44. (1) Section 6 of Schedule I to the Act is replaced by the following:
6. (1) Automobiles (including station wag- ons, vans and sport utility vehicles) designed primarily for use as passenger vehicles but not including pickup trucks, vans equipped to accommodate 10 or more passengers, ambulances and hearses, at the following rates:
(a) $1,000, in the case of an automobile that has a weighted fuel consumption rating of 13 litres or more per 100 kilometres but less than 14 litres per 100 kilometres;
(b) $2,000, in the case of an automobile that has a weighted fuel consumption rating of 14 litres or more per 100 kilometres but less than 15 litres per 100 kilometres;
(c) $3,000, in the case of an automobile that has a weighted fuel consumption rating of 15 litres or more per 100 kilometres but less than 16 litres per 100 kilometres; and
(d) $4,000, in the case of an automobile that has a weighted fuel consumption rating of 16 litres or more per 100 kilometres.
(2) For the purposes of subsection (1), the weighted fuel consumption rating of an automobile shall be the amount determined by the formula
0.55A + 0.45B
where
A      is the city fuel consumption rating (based on the number of litres of fuel, other than E85, per 100 kilometres) for automobiles of the same model with the same attributes as the automobile, as determined by reference to data published by the Government of Canada under the EnerGuide mark, or, if no rating can be so determined that would apply to the automobile, by reference to the best available data, which may include the city fuel consumption rating for the most similar model and attributes; and
B      is the highway fuel consumption rating (based on the number of litres of fuel, other than E85, per 100 kilometres) for automobiles of the same model with the same attributes as the automobile, as determined by reference to data published by the Government of Canada under the EnerGuide mark, or, if no rating can be so determined that would apply to the automobile, by reference to the best available data, which may include the highway fuel consumption rating for the most similar model and attributes.

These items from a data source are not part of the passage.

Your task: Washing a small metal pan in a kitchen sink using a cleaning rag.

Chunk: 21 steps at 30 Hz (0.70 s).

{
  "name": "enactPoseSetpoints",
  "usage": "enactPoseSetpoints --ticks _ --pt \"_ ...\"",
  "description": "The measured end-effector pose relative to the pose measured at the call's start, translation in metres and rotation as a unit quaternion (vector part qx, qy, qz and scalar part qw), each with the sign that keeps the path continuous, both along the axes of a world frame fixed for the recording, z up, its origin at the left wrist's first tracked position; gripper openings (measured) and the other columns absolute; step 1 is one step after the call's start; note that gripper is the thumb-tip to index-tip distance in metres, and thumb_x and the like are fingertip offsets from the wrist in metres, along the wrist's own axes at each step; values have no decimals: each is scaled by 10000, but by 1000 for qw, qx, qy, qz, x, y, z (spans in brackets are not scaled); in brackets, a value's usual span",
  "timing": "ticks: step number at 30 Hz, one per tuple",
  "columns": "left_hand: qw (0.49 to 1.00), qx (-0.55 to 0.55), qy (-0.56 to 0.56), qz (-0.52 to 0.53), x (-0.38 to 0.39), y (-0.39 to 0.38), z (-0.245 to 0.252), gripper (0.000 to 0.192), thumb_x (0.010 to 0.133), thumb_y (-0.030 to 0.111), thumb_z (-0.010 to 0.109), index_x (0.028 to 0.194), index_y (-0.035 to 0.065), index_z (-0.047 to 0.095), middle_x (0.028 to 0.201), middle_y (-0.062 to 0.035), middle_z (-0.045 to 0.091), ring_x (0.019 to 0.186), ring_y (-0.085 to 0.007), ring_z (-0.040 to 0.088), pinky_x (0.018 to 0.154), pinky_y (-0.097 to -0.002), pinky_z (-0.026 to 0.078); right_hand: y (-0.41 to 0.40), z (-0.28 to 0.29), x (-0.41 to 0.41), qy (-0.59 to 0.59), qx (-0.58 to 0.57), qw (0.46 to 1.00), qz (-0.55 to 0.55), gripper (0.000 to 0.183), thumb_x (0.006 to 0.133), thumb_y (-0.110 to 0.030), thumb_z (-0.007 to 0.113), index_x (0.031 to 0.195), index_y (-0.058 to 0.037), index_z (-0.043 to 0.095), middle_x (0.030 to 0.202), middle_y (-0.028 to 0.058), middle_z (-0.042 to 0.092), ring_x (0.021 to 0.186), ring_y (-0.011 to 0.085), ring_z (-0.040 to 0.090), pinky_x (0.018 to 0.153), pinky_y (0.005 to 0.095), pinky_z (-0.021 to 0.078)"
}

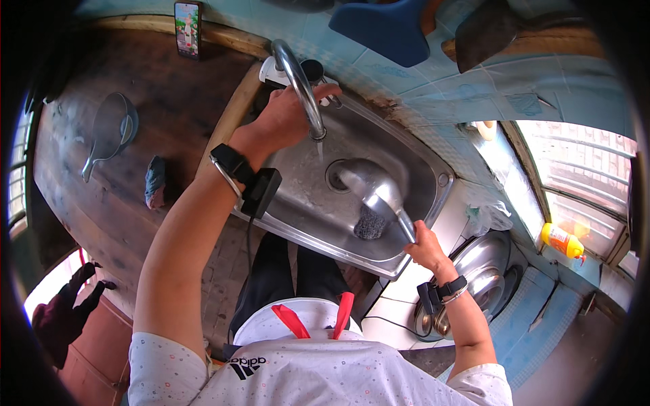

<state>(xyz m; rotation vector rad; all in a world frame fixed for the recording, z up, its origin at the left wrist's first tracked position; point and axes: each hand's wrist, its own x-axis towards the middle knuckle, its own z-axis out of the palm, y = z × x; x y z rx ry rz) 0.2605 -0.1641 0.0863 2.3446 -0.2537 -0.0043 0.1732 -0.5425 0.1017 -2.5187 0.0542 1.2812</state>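
Water runs from a curved chrome faucet (304, 94) into a stainless steel sink (289, 188). My left hand (289, 114) reaches behind the spout near the tap's base; the spout partly covers it, and its grip on the tap cannot be told. My right hand (425, 244) grips the metal handle of a steel ladle (381, 185), whose bowl lies over the basin beside the drain (336, 176). Below the ladle, a dark scouring pad (369, 223) rests on the sink floor, touching or close to the ladle's edge; which of these is not clear.
On the wooden counter (167, 106) left are a glass lid or pan (111, 127), a cloth (155, 182) and an upright phone (188, 30). Right of the sink stand metal lids (480, 274), a plastic bag (487, 213) and a yellow bottle (562, 241). Utensils, one blue (386, 30), hang above.
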Motion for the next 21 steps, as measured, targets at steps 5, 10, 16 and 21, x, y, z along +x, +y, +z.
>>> enactPoseSetpoints --ticks 5,10,16,21 --pt "1000 13 8 -14 5 1 1 387 786 -33 504 1129 146 507 810 -121 580 781 -256 586 684 -368 475 5 -4 1 -122 17 992 -27 341 645 -60 603 904 -10 386 694 196 523 696 393 545 615 440 413" --pt "1000 1 7 -24 4 9 2 298 792 -23 502 1047 129 527 863 -99 604 800 -259 604 674 -381 475 15 -14 -10 -159 54 985 -46 373 649 -38 590 972 -11 405 700 193 521 690 389 544 617 436 417" --pt "993 118 -5 -18 -11 32 -1 176 829 64 464 966 111 565 921 -96 609 884 -279 584 720 -392 463 23 -35 -33 -203 61 976 -45 445 660 8 550 1068 -21 375 725 192 508 697 402 531 629 439 414" --pt "988 149 -33 -13 -26 34 8 243 817 38 452 1016 94 580 982 -126 592 951 -305 554 774 -381 443 40 -61 -59 -281 52 958 -33 610 689 11 525 1250 -54 293 973 274 520 795 461 550 674 500 447"
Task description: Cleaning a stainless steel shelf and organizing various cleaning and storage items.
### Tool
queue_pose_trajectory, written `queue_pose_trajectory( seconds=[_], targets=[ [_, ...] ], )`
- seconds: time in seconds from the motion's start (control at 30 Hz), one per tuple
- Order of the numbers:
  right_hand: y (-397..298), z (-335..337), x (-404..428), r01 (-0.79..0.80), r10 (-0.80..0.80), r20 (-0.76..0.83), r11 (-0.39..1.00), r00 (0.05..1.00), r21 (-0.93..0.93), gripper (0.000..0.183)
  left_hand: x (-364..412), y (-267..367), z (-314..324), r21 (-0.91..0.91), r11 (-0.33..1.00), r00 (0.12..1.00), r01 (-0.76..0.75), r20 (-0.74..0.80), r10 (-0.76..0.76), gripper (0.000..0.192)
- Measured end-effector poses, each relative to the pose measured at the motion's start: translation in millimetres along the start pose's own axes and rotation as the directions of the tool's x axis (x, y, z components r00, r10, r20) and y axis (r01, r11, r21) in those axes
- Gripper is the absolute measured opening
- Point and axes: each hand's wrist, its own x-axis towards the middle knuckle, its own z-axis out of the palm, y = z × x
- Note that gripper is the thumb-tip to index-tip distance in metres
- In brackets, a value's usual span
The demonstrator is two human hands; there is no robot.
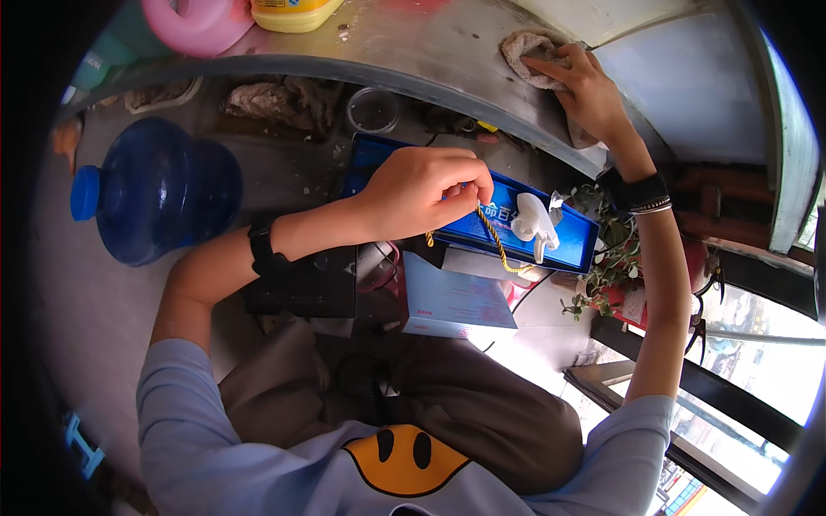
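My left hand (432, 190) pinches a twisted gold cord (495, 235) between thumb and fingers. The cord hangs in a loop at the near side of a shallow blue box (574, 242) that bears writing. A white trigger spray head (535, 222) lies in the box's right part. Farther up and to the right, my right hand (590, 97) grips a bunched beige cloth (526, 55), which rests on the metal shelf (413, 51) close to its right end. The fingertips of my right hand press into the cloth's folds.
A large blue plastic water bottle (168, 190) lies at the left. On the shelf stand a pink plastic jug (200, 29) and a yellow container (293, 16). Below are a light-blue carton (452, 300), a black box (303, 287) and a round clear tub (373, 111). A leafy plant (603, 264) is at the right.
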Motion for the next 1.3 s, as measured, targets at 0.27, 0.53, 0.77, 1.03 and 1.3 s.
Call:
queue_pose_trajectory(
  seconds=[0.27, 0.53, 0.77, 1.03, 1.3],
  targets=[
    [28, 19, 10, -0.360, 0.411, 0.032, 0.755, 0.911, 0.547, 0.050, 1, 2, 0, 0.015, 1.000, 1.000, 0.009, 0.019, -0.009, 0.008],
    [46, 30, 5, -0.424, 0.520, 0.071, 0.603, 0.851, 0.676, 0.045, 0, 1, 1, 0.010, 1.000, 1.000, 0.004, -0.006, -0.004, 0.005],
    [32, 31, 19, -0.476, 0.507, 0.012, 0.801, 0.862, 0.363, 0.042, -2, 1, -1, 0.054, 0.998, 1.000, -0.031, 0.003, 0.031, 0.006],
    [24, 32, 31, -0.567, 0.575, 0.038, 0.793, 0.818, 0.223, 0.041, 0, 3, -1, 0.042, 0.999, 1.000, -0.002, 0.007, 0.002, 0.008],
    [59, 37, 27, -0.514, 0.464, 0.227, 0.720, 0.856, 0.466, 0.041, 1, 1, 2, 0.025, 1.000, 1.000, -0.011, 0.011, 0.010, 0.005]
  ],
)
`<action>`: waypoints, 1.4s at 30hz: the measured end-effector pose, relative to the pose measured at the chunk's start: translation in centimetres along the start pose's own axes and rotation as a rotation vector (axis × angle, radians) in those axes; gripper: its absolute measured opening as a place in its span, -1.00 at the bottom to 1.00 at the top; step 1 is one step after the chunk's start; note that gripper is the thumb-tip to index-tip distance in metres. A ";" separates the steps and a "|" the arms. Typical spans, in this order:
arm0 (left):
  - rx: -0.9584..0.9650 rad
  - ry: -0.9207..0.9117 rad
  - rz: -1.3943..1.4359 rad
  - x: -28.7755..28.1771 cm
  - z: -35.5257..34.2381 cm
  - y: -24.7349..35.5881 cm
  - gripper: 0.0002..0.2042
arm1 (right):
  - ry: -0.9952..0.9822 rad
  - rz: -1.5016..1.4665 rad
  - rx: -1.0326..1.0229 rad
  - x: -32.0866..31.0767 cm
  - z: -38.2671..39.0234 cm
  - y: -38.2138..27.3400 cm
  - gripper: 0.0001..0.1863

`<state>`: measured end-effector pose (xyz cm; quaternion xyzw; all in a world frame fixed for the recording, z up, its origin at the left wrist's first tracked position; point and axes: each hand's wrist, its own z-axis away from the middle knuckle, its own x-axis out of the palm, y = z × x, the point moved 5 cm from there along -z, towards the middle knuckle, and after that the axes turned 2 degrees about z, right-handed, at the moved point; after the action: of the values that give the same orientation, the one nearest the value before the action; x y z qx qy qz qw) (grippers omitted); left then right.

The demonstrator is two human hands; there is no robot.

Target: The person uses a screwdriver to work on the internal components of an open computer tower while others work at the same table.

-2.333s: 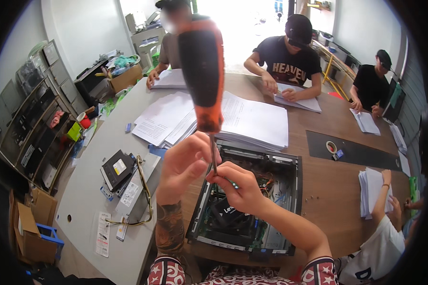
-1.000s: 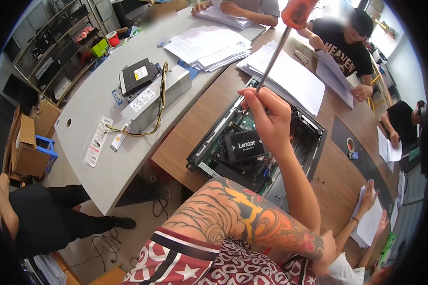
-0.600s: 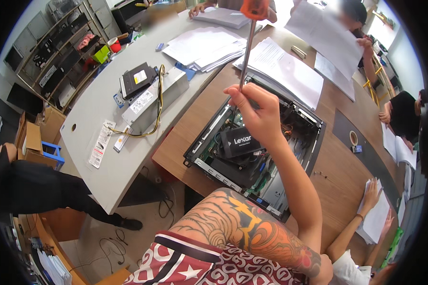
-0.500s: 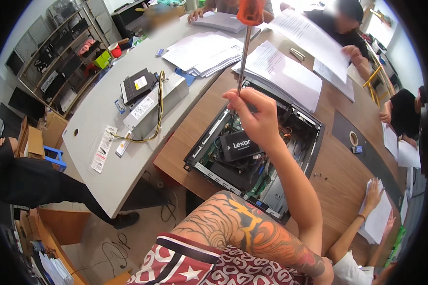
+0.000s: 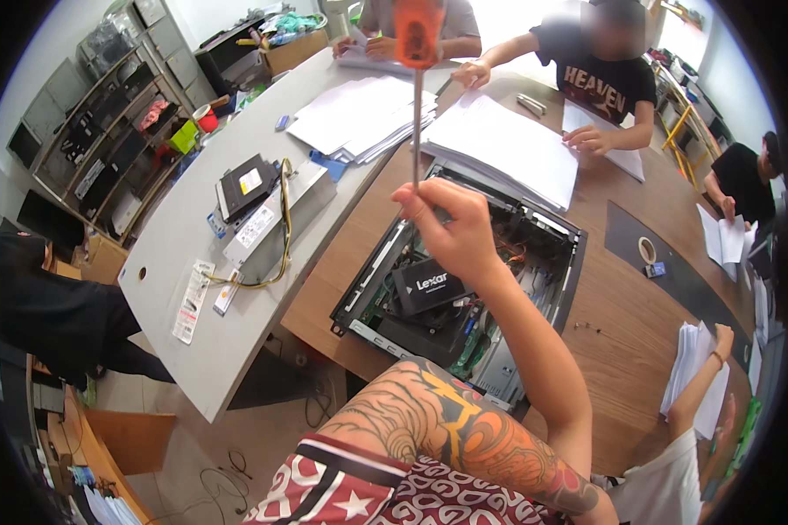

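My right hand [image 5: 451, 229] pinches the metal shaft of a screwdriver [image 5: 418, 118] low down between thumb and fingers. The tool stands upright, its translucent orange-red handle at the top of the view. Beneath the hand lies an open desktop computer case [image 5: 346, 306] with boards and cables inside. A black solid-state drive [image 5: 429, 284] rests in it, tilted, just below my right wrist. My tattooed left arm folds across my front, and the left hand [image 5: 597, 512] sits by my right elbow at the lower edge. Its fingers are mostly hidden.
A metal power supply [image 5: 263, 223] with cables, a black optical drive [image 5: 247, 185] and opened packaging [image 5: 193, 302] lie on the grey table at left. Paper stacks [image 5: 499, 144] border the case. A tape roll [image 5: 647, 250] lies at right. Several people handle papers around the table.
The view has shifted slightly. My right hand and the screwdriver have moved a little left. Across the table, a person's lifted paper sheet is now down.
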<state>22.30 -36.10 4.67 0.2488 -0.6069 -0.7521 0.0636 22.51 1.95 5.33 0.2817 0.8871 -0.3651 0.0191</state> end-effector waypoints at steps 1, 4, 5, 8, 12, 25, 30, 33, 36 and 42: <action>-0.049 -0.075 0.030 0.7 -0.6 -0.4 -0.30 | -0.004 0.003 -0.021 0.1 0.0 0.1 -0.83; -0.002 -0.052 0.030 1.0 -0.7 -0.1 -0.28 | 0.017 0.009 -0.039 0.0 0.1 0.0 -0.84; -0.008 -0.078 0.021 1.0 -0.1 0.0 -0.28 | 0.029 -0.015 -0.045 -0.3 0.1 0.1 -0.84; -0.062 -0.046 0.090 0.6 0.9 -0.1 -0.31 | 0.028 -0.005 -0.028 -0.3 0.0 0.0 -0.83; 0.007 -0.138 0.065 0.5 1.4 0.3 -0.38 | 0.035 -0.013 -0.001 -0.4 0.2 0.2 -0.82; -0.012 -0.028 -0.011 -0.8 3.3 1.1 -0.57 | -0.006 0.035 -0.059 -0.8 0.2 0.0 -0.83; 0.277 0.545 0.060 -3.0 8.2 -1.4 -0.76 | 0.000 0.030 -0.074 -0.5 0.2 -0.1 -0.74; 0.323 0.845 -0.290 -5.2 17.1 0.3 -0.81 | 0.003 0.018 -0.062 -0.3 0.3 -0.2 -0.72; 0.053 0.977 -0.544 -6.5 27.9 4.7 -0.86 | 0.011 -0.016 -0.070 0.4 0.0 -0.8 -0.72; 0.260 1.676 -0.891 -8.3 44.6 11.0 -0.77 | -0.031 0.040 -0.063 -0.2 0.2 -0.4 -0.71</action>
<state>7.08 3.66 23.75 0.9193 -0.2925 -0.2114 0.1574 22.44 1.44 5.51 0.2929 0.8919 -0.3410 0.0490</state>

(2) Subsection (1) applies to each automobile delivered by a manufacturer or producer to a purchaser after March 19, 2007, and each automobile imported into Canada after that day unless the automobile had been put into service before March 20, 2007, but does not apply to an automobile for which an agreement in writing has been entered into before March 20, 2007 between a person in the business of selling vehicles to consumers and a final consumer, and for which possession is taken by the final consumer before October 2007.